« On va faire des déçus » s'exclame, mardi soir, un garde de la sécurité devant la salle de la Madeleine sise rue Duquesnoy – espace couvert de plus de 800 places remplaçant dorénavant le Magic Mirrors, qui pouvait accueillir 400 personnes. La file est longue, en effet, pour assister au concert du chanteur belge d'origine flamande Daan. Aussi longue que la veille pour le Français Benjamin Clementine, qui sortait en début d'année un bouleversant premier album « At least for now ». Deux soirées complètes à la Madeleine.

Avant Daan, la salle est déjà bien achalandée pour Vincent Liben. Le leader de Mud Flow a sorti au printemps dernier, un 2e album en français, « Animalé », après « Tout doit disparaître » en 2009. Arrivée à 20h20, pour un concert annoncé à 20h30, on a cru avoir loupé le début, mais il ne s'agissait que du soundcheck. Depuis le début du BSF, une interrogation nous habite, lancinante, à chaque concert dans cette salle : d'où vient ce bruit sourd qui s'échappe des baffles? D'un problème de mixage, vraiment? Toujours est-il qu'il est préférable d'être dans les premiers rangs pour avoir la meilleure qualité d'écoute. Mais il n'y a pas de premiers rangs à l'infini... Très bien entouré (guitare, contrebasse, ravissante Lisa aux choeurs et chant), Vincent Liben nous a séduit – on s'était bien placé aussi -, mais qu'est-ce que l'on a été déçu par le son du concert de Daan! Il habite magnifiquement « Marie Jeanne », une reprise de Joe Dassin, mais celui qui ne connaît pas les paroles n'aura rien capté. Aux Francos, en plein air dans le Village, il avait laissé une tout autre impression. Et toujours, cet obsession: le public en festival est vraiment peu respectueux, parlant à tout-va, ce qui, dans une salle comme la Madeleine, est particulièrement désagréable – un bourdonnement supplémentaire.

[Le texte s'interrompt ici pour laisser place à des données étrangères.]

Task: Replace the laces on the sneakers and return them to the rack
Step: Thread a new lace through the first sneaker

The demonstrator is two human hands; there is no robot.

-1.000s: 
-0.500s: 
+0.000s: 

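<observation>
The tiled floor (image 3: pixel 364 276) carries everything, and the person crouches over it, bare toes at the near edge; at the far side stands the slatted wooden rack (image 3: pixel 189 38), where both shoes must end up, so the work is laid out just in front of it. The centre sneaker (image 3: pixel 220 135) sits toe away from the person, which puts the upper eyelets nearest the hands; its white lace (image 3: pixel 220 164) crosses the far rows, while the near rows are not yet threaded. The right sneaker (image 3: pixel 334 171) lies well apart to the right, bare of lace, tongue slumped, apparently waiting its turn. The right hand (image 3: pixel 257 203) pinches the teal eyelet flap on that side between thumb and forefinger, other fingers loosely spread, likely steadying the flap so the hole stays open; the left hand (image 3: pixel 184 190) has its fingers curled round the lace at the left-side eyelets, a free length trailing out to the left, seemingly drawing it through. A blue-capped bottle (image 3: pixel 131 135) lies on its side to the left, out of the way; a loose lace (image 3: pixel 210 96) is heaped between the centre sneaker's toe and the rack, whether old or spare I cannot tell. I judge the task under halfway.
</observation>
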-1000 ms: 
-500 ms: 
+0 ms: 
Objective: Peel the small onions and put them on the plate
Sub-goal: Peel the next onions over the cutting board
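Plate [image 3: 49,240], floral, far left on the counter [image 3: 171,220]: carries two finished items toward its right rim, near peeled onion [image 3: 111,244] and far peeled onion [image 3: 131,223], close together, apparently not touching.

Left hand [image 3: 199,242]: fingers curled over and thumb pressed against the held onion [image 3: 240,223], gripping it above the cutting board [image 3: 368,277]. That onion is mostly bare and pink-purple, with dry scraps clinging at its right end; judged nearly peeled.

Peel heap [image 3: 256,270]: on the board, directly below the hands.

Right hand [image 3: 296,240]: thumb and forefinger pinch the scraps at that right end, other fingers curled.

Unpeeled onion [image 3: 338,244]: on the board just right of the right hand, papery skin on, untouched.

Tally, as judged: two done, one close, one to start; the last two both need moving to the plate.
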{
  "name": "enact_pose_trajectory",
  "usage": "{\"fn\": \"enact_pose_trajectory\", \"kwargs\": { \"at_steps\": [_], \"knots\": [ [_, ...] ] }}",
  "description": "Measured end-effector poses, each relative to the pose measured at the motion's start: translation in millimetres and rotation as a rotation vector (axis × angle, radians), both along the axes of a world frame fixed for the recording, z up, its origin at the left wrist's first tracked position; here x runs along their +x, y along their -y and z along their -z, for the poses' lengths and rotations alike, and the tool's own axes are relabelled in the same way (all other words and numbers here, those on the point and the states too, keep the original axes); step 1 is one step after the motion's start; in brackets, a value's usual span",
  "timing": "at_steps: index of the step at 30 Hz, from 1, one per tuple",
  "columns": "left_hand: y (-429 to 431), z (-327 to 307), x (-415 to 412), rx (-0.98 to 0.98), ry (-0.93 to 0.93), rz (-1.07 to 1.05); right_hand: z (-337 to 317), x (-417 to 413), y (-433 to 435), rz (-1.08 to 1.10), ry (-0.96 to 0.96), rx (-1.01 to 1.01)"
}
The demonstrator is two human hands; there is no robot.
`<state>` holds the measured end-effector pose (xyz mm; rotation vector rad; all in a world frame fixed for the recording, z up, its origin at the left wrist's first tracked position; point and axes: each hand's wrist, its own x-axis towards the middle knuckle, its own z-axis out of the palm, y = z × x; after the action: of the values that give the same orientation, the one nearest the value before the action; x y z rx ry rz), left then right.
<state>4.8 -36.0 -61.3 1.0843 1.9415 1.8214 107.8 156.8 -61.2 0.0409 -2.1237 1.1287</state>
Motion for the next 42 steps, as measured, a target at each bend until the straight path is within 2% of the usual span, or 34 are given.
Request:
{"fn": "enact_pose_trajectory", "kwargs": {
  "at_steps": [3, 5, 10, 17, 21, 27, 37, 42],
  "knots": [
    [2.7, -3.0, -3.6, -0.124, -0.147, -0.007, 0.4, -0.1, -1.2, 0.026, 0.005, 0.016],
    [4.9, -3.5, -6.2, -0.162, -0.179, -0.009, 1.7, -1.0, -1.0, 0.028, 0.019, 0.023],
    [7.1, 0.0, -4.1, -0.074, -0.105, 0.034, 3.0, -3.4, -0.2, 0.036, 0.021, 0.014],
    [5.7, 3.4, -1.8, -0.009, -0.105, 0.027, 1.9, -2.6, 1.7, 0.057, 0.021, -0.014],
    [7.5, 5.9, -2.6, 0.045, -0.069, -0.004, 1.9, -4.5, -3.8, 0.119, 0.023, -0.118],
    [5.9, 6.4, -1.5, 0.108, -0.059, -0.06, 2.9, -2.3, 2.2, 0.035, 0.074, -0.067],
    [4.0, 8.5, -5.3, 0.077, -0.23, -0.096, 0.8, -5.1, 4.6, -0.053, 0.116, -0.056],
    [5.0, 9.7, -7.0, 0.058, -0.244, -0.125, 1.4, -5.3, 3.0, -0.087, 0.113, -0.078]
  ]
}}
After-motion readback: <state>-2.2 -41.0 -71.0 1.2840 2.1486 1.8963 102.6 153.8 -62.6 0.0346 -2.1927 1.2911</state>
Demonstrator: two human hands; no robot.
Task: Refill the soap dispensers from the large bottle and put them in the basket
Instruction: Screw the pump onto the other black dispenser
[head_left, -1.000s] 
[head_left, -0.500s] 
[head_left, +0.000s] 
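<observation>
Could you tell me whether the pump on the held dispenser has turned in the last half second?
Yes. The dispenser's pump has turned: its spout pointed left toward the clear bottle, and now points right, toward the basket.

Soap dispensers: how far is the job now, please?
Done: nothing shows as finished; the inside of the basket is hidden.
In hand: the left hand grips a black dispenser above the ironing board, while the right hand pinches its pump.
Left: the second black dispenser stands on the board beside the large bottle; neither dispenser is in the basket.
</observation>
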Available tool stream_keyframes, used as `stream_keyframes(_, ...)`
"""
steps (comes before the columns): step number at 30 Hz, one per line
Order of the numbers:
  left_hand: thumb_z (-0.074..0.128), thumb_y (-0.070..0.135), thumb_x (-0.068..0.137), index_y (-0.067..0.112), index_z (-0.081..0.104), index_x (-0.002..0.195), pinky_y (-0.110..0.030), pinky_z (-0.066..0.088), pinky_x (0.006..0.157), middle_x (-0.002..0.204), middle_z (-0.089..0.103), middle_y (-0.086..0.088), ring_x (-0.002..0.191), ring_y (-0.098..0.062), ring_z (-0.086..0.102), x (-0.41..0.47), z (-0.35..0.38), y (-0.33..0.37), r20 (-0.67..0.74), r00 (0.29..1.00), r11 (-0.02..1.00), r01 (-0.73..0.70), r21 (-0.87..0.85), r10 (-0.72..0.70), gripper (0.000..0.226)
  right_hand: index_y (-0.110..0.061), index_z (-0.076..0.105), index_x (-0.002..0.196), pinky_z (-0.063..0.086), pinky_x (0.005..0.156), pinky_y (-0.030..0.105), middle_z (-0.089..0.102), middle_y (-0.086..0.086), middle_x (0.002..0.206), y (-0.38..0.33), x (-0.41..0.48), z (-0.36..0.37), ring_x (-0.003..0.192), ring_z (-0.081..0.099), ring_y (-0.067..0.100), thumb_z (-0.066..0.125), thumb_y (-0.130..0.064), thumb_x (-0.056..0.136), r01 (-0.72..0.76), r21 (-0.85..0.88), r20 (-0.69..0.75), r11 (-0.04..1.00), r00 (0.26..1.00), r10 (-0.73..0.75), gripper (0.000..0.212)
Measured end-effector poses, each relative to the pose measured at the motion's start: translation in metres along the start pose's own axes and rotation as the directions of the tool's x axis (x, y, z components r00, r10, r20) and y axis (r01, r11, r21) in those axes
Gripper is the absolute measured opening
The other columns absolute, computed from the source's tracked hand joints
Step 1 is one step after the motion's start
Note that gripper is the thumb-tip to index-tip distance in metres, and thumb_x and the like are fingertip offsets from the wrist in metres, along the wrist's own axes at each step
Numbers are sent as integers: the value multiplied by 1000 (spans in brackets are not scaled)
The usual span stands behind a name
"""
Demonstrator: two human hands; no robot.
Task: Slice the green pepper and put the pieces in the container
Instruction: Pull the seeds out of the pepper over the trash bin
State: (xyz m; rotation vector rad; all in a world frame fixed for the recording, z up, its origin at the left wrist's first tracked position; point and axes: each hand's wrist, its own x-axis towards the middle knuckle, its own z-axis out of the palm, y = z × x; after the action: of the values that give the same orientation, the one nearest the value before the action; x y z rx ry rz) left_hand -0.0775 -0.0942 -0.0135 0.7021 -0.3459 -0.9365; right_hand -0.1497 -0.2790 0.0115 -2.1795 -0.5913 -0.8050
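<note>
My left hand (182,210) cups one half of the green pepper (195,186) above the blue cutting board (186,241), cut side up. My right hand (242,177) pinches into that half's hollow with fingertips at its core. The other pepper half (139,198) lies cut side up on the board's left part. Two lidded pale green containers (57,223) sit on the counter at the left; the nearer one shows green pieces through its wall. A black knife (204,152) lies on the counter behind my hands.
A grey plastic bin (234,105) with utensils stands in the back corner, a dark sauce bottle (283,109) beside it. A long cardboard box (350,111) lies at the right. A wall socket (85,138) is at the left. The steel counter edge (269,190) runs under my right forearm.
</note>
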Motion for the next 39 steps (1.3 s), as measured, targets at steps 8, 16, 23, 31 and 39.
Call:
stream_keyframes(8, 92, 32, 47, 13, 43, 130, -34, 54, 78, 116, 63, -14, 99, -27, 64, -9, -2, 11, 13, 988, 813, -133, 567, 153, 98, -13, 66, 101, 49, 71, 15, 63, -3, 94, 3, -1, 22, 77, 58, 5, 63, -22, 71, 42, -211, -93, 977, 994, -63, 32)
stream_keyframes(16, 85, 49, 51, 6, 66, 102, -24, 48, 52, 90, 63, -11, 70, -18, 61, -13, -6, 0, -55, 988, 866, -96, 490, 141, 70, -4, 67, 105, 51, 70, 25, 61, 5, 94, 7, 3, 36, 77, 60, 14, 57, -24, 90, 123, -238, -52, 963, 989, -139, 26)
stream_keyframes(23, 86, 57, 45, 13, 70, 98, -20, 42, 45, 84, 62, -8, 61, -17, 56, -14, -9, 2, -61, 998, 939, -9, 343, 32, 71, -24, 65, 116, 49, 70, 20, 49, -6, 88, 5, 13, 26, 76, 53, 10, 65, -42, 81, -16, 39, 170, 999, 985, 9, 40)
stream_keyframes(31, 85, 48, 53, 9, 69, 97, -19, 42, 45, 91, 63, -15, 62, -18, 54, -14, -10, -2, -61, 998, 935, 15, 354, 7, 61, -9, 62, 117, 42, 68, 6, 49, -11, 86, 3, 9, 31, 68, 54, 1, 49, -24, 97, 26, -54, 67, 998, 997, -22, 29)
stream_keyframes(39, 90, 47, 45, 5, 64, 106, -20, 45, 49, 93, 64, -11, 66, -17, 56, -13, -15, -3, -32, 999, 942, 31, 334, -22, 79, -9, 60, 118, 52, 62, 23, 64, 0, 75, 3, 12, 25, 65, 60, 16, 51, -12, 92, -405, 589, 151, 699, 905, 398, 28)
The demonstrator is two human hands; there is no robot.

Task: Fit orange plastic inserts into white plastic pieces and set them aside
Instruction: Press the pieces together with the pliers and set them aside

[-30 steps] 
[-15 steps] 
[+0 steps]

La soirée de mardi a donc été placée sous le signe de la déception. Pas beaucoup de public au Mont des Arts pour les Belges d'Abel Caine, les Hollandais (chantant en néerlandais!) de Roosbeef jusqu'à Intergalactic Lovers (dès 22h30). Mais chacun des groupes donne sans compter, interagit avec les spectateurs présents. Problème d'affiche, de météo, de scène? Un peu des trois sans doute. Les ambulants, aussi, tirent la tête, c'est dire.

Ce soir, premier jour de la place des Palais, avec la Urban Night. A l'affiche Bigflo&Oli, Disiz et Black M. Finalement, elle sera accessible à tous les détenteurs d'un pass 10 days, alors qu'auparavant, elle faisait l'objet d'un ticket à part. Pour les festivaliers qui auraient acquis un Pass 10 Days et un ticket pour la Urban Night, un guichet spécial sera ouvert à la billetterie place des Palais afin qu’ils puissent être remboursés de ce dernier.

Des groupes « djeuns », du soleil et la place des Palais: tous les ingrédients sont réunis pour que la fête reprenne. Ou continue, à la Madeleine, avec la soirée Rectangle et les ineffables Benjamin Schoos, Sabino Orsini, Jacques Duvall, rejoints par la Québécoise Klô Pelgag.